Damages Award Crumbles in Texas Concrete Manufacturing Row
The Supreme Court of Texas held that a limited partner had standing to sue for alleged loss in the value of its interest in the partnership, but reversed a damages award in favor of that limited partner for insufficient evidence. Pike v. Texas EMC Management, LLC, Case No. 17-0557 (Tex. June 19, 2020) (Busby, J) (Bland, J, dissenting).
Texas EMC Products (the partnership) was formed between investors (Wilson and Walker, both individually and through Walker’s company Few Ready Mix) and a Dutch company, EMC Cement BV, which held technology in “energetically modified cement.” Texas EMC Management, LLC, was the general partner. EMC Cement BV, Wilson and Walker were all limited partners with minority shares. The partnership established an EMC plant in Texas. Pike was hired as general manager of Texas EMC Management and the plant.
The partnership’s technology did not work as hoped, and the partnership never made a profit. At some point, Walker and Wilson refused to make further loans to the partnership, and the partnership defaulted on its loan. EMC Cement BV cancelled its license agreement with the partnership. Through Few Ready Mix, Walker and Wilson paid the bank the remaining balance of the loan, and Few Ready Mix held a foreclosure sale of the partnership’s property.
VHSC Cement purchased the property. VHSC had been formed less than a week before the foreclosure sale by two people affiliated with a California competitor. On the day of the foreclosure, VHSC hired Pike to be its president. VHSC continued to operate the plant without modification for six weeks. Subsequently, VHSC continued operating the plant but with different inputs and, eventually, with different equipment.
The partnership, Texas EMC Management and EMC Cement BV (collectively, EMC plaintiffs) sued Pike, Walker, Wilson and VHSC on a variety of theories, including trade secret misappropriation. The EMC plaintiffs sought an injunction to prevent VHSC from using or disseminating the alleged trade secrets. The defendants counterclaimed, including for failure to pay the deficiency balance on the promissory note. After a jury verdict, the trial court awarded damages to the EMC plaintiffs, declined to enter an injunction, and entered judgment against the defendants on their counterclaim. Both parties appealed.
The court of appeals largely affirmed the trial court’s judgment, and both parties petitioned for review, raising many of the same issues again at the Texas Supreme Court.
The Texas Supreme Court first found that EMC Cement BV had constitutional standing to bring suit to redress the alleged harm to the value of its share of the partnership. The majority reasoned that EMC Cement had the requisite injury-in-fact for standing, and whether it was authorized to bring suit was a question of capacity, not standing.
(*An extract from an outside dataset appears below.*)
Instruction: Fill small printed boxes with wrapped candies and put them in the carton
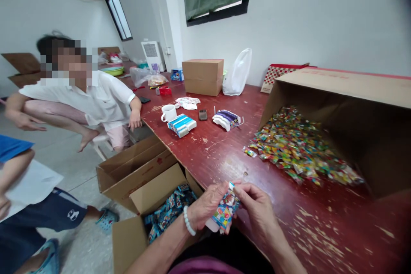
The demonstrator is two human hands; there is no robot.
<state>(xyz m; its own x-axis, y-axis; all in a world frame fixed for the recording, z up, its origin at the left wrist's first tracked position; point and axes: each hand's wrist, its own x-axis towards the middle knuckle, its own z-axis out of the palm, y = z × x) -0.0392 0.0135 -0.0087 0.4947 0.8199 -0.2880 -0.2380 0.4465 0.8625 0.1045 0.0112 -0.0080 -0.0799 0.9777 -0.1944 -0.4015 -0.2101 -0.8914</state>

Unlike standing, capacity is waivable. Thus, the Court found that it had jurisdiction over the dispute. Justice Bland, in dissent, argued that EMC Cement had no constitutional standing and would have dismissed the case. In his opinion, “[A] limited partner does not own the limited partnership’s claims. The partnership does.”
The Texas Supreme Court next found that the appellate court had erred in reinstating one category of damages that the jury had found but that the trial court had disregarded. The EMC plaintiffs had not challenged the trial court’s order disregarding the category of damages on appeal. The Texas Supreme Court held that it was error for the appellate court to grant relief on an issue not raised by the parties.
Next, addressing the damages the trial court had awarded, the Texas Supreme Court held that the plaintiffs’ evidence was legally insufficient. The jury charge defined “value” as “market value,” but the expert evidence was not probative of the market value. Both damages experts had used models assuming large growth in the partnership’s revenue; the Texas Supreme Court found no explanation in the experts’ testimony for the difference between these assumptions and the reality of the partnership history, which had lost money every year and had never made a profit. The Court found that the expert testimony was conclusory and legally insufficient to establish damages. Because the plaintiffs had failed to establish damages, the Court reversed the damages award and entered a take-nothing judgment against the plaintiffs.
The Texas Supreme Court further reversed the initial appellate decision and concluded that the trial court did not abuse its discretion by denying an injunction because plaintiffs had not shown there was no adequate remedy at law. To the contrary, the Court explained that the plaintiffs’ damages model was premised on the notion that the future income streams from the use of the trade secrets could be measured monetarily. The Court distinguished between the availability of a remedy at law (as determined by the initial appellate court) and plaintiffs’ showing of entitlement to that remedy.
Finally, the Texas Supreme Court found that substantial evidence supported the jury’s verdict against VHSC on its loan deficiency counterclaim.